Yet Americans continue to fight and die there, five years after the war started in March 2003.
"It's no big secret that this is a war that everyone has grown tired of," said CNN correspondent Arwa Damon, whose documentary "On Deadly Ground: The Women of Iraq" is airing several times this month. "Iraqis are aware of it. They think it's a story that people are tired of hearing about. That's what makes our job more crucial."
ABC News will draw attention to the war this week with the fifth edition of its "Where Things Stand" series, polling and interviewing Iraqis about what is happening in their country.
Statistics clearly illustrate the diminished attention. For the first 10 weeks of the year, the war accounted for 3 percent of television, newspaper and Internet stories in the Project for Excellence in Journalism's survey of news coverage. During the same period in 2007, Iraq filled 23 percent of the news hole.
The difference is even more stark on cable news networks: 24 percent of the time spent on Iraq last year, just 1 percent this year.
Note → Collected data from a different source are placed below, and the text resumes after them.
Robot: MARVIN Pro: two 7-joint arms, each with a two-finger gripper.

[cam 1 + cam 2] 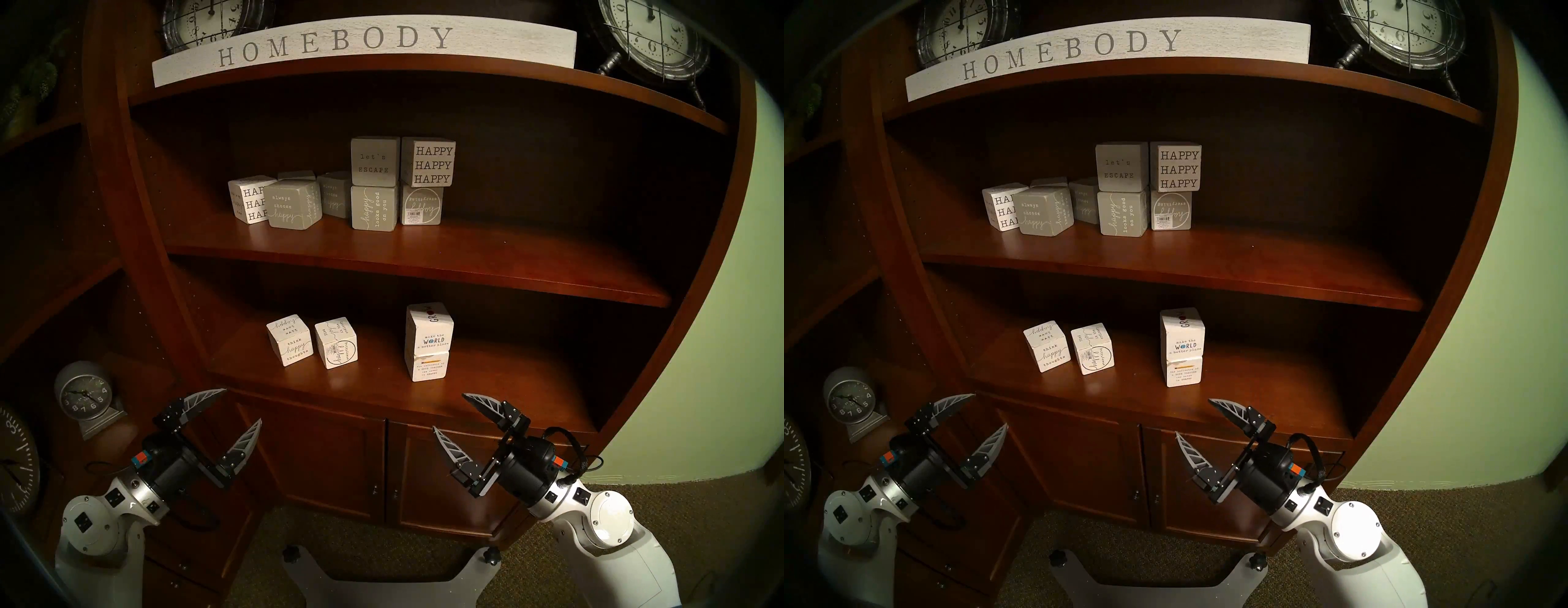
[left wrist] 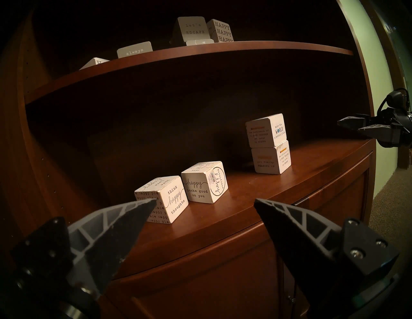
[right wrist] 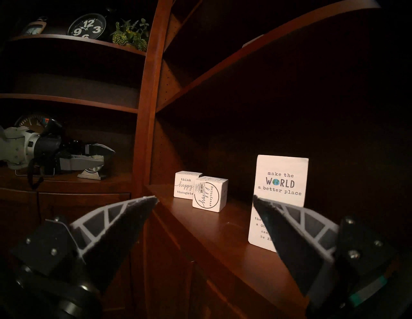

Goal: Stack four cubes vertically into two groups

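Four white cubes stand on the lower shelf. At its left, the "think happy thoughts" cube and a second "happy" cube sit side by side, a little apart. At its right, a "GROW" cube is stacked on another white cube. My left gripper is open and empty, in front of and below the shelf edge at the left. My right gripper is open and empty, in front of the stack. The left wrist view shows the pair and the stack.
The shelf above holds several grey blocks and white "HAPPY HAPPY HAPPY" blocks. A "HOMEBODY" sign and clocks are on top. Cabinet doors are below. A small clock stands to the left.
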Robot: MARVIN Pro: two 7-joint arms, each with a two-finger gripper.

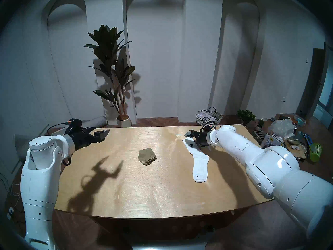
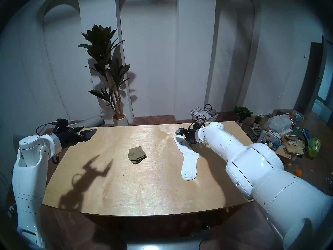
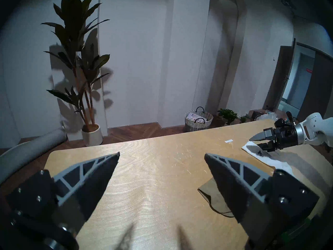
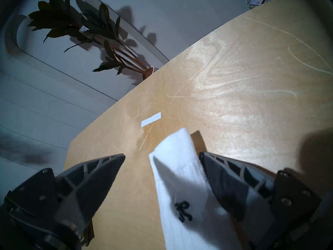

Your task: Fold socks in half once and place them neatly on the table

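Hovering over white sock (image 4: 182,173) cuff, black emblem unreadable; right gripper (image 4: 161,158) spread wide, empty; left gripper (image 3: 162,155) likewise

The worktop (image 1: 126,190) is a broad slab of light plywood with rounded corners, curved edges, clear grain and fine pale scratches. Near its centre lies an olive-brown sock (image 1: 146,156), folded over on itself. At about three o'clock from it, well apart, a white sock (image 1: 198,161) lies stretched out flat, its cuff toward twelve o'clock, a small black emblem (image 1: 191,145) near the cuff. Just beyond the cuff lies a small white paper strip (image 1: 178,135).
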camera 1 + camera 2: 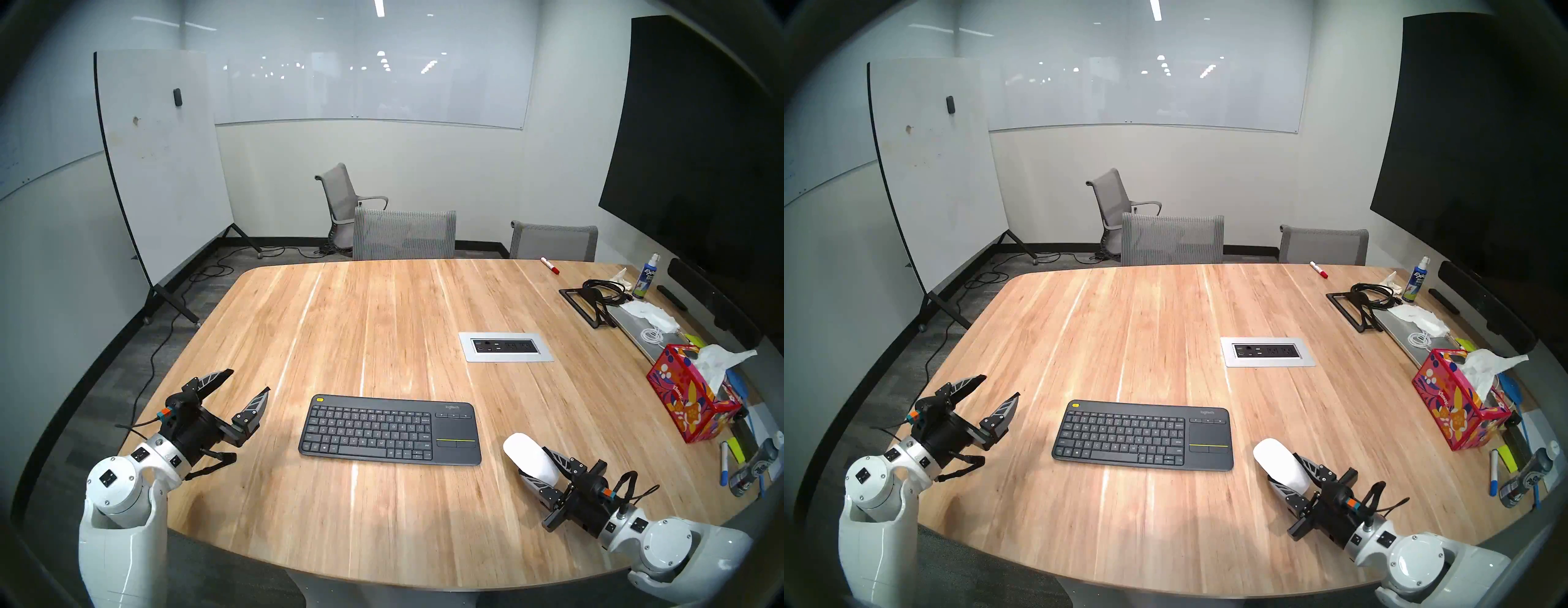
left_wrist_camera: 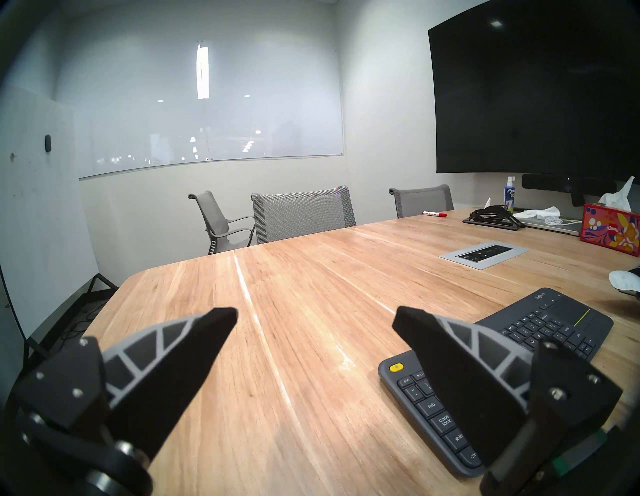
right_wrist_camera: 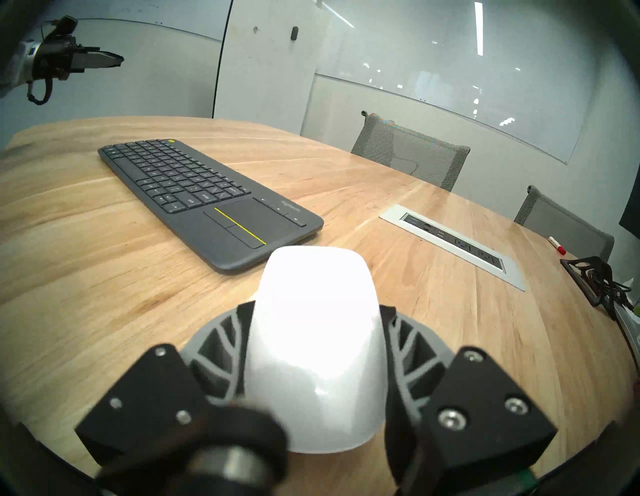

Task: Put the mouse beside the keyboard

"The fact that it went down didn't surprise me," said Tom Rosenstiel, the project's director. "But the fact that it almost disappeared is something I didn't expect."
The fatigue factor is hard to fight.
From a journalist's standpoint, the story hasn't changed for several months. The American "surge" appears to have made progress, and while Iraq is hardly safe, pockets of the country are much safer than before.
It's possible to pinpoint the exact week that the switch turned off. The war averaged 30 minutes per week of coverage last year on the three network evening newscasts up until Gen. David Petraeus, commander of the U.S. forces, testified in September about the surge's progress, according to news consultant Andrew Tyndall. In the last 15 weeks of the year, the broadcasts collectively spent four minutes per week on the war.
A week before Petraeus' testimony, Katie Couric did some of her best journalism since joining CBS during a trip to Iraq and Syria.
Her reward? The least-watched week for the "CBS Evening News" since at least 1987, and probably long before.
"The story there is so difficult to cover and there's so little to get to that represents something you haven't said already and haven't shown already," said Paul Friedman, senior vice president of CBS News.
It's also dangerous and expensive, he said.
Unless the story changes dramatically, Friedman said, the point may come when a network pulls full-time staff from the country.
Whether the media is to blame or not, people clearly know less about what's going on in Iraq than they used to. About half of Americans have consistently been able to correctly estimate how many U.S. military personnel have died there, most recently last August. But a survey conducted two weeks ago by the Pew Research Center for the People & the Press found only 28 percent knew that just about 4,000 Americans have been killed.
To this point, the networks say they haven't cut back on their staffing and commitment to covering Iraq.
"It's clear that this is going to be a big story for some time to come," said ABC News President David Westin. "It's our job to find ways of presenting that story in the most memorable and compelling ways to our audience because they need to know what's going on there."
That means replacing micro stories - how many people were killed by the latest roadside bomb - with macro stories of investigations and subtle changes in Iraqi society, said NBC News President Steve Capus.
For correspondents, the trade-off is less exposure on the air for more interesting stories that show enterprise. ABC's Terry McCarthy reported a love story with a Sunni woman and Shiite man marrying to the backdrop of sectarian violence in Baghdad. NBC's Richard Engel spent 10 days in Najaf reporting on Iranian influence there, and Damon got a strong viewer reaction to her story about a 5-year-old boy whose face was doused with gasoline.
"There is always news out there if you look for it," said Jon Klein, CNN U.S. president. "What too many news organizations were doing was covering the car bomb du jour, and when the car bombing ceased, the coverage ceased."
Still, Engel senses a growing dissatisfaction among some correspondents about the lack of air time.
Engel said he believed war news would come back to the fore. It was pushed back following the Asian tsunami and Hurricane Katrina, but those stories faded. This interval is just longer than the others, he said.
"Obviously, the economy is really critical and the campaign is really critical," Rosenstiel said. "But you do have a sense that when all is said and done, when we have a new president, the thing that will dominate the presidency is the war."